Noticias

Rotura e incógnita

Sábado 5, julio 2008

En las carreras no pasa demasiados apuros, pero los avisos de los viernes no invitan a la tranquilidad. Al R28 de Fernando Alonso le duró ayer el motor treinta y cinco kilómetros, exactamente siete vueltas al trazado de Silverstone, escenario mañana del Gran Premio de Gran Bretaña, décima cita de la temporada.
La temida nube de humo blanco apareció en la parte trasera del Renault cuando enfilaba la curva de Stowe.
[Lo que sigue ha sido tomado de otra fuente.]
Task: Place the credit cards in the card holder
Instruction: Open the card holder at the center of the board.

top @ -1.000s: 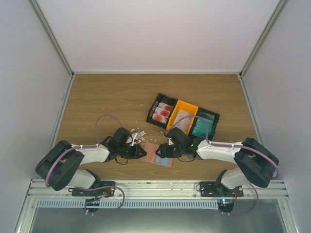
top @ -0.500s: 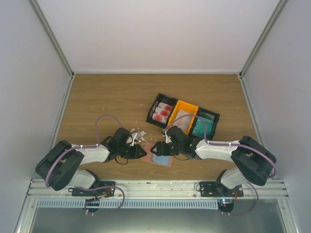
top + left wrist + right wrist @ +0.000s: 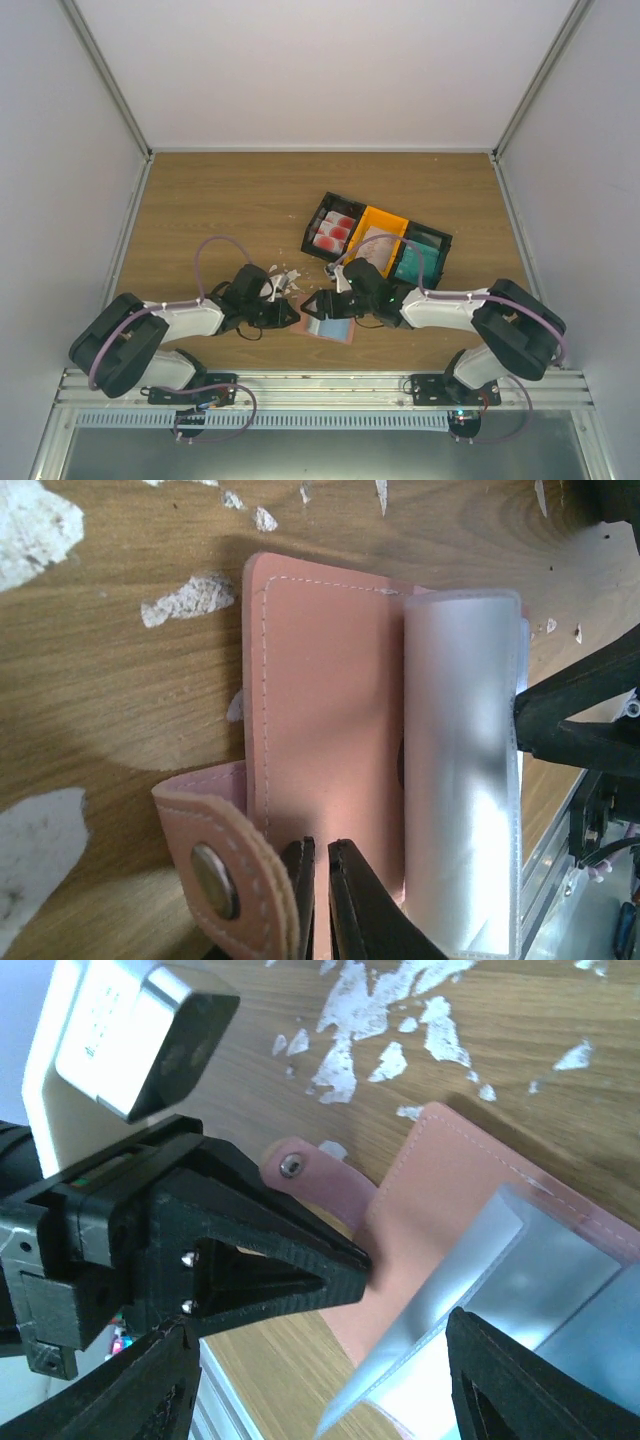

Alonso ni siquiera la trazó y se dejó ir, tranquilo, hacia la escapatoria. El susto llegó después. El Ferrari de Felipe Massa giró como una peonza unos segundos más tarde. El brasileño llegaba lanzado por la recta cuando pisó el reguero de aceite que había dejado el coche del asturiano. Perdió el control, rodó por el asfalto, atravesó la zona de la gravilla y se estrelló contra la protección de neumáticos. Un golpe descomunal, fuerte, como el susto que se llevó el piloto de Renault. No hacía ni un minuto que había saltado el muro a la espera de que le devolviesen al paddock cuando, a sus espaldas, el coche rojo saltaba hecho añicos.
La grúa se llevó al Ferrari destrozado mientras Alonso y Massa entablaban un breve diálogo a pie de pista. «Le pregunté si estaba bien porque el golpe había sido fuerte», dijo el español. No poder ensayar la media hora que faltaba fue la mayor consecuencia para ambos. El motor que se utiliza los viernes no es el mismo que para la tanda clasificatoria y la carrera, por lo que no se penaliza su sustitución. En Magny-Cours ya pasó lo mismo en la primera tanda de pruebas libres y dos motores de los Renault acabaron su vida antes de tiempo en los test privados de la semana pasada celebrado precisamente en Silverstone.
El estado del material preocupa a Alonso, que cruza los dedos para que esos contratiempos se queden fuera de las carreras. Lo único que tranquiliza al asturiano es que los domingos las revisiones se llevan al extremo y las pruebas quedan descartadas. 
Descartado el trabajo matinal, todos los problemas que dejó para Alonso la sesión vespertina fueron verse el decimoquinto en la lista de tiempos. Renault realizó el trabajo del día con el coche bastante cargado. Al interpretar el cronómetro, sólo le separan tres décimas de Kimi Raikkonen, con el Ferrari instalado en una extraña decimosegunda posición. Casi la misma diferencia que en la tanda matinal, aunque con el español en la sexta plaza y el de Ferrari en cuarto lugar. El rey del día fue Felipe Massa. Suyo fue el mejor tiempo global, conseguido en la tanda matinal antes de su accidente.
El rendimiento que pueda conseguir Alonso en la tanda clasificatoria de hoy es una incógnita, sobre todo si el agua que está prevista durante la jornada, aparece cuando los pilotos se jueguen sobre la pista las posiciones en la parrilla. Acertar con los reglajes será vital.
Por la tarde mandó Kovalainen, mejor que Webber y Hamilton, confirmando las ganas de McLaren por agradar en su carrera de casa, la segunda consecutiva tras Magny-Cours. A menos de una hora en coche de Silverstone está Enstone, la fábrica de donde salen los monoplazas de Renault, a excepción del motor, que lleva la firma de la factoría de la marca en la francesa Viry-Chatillon.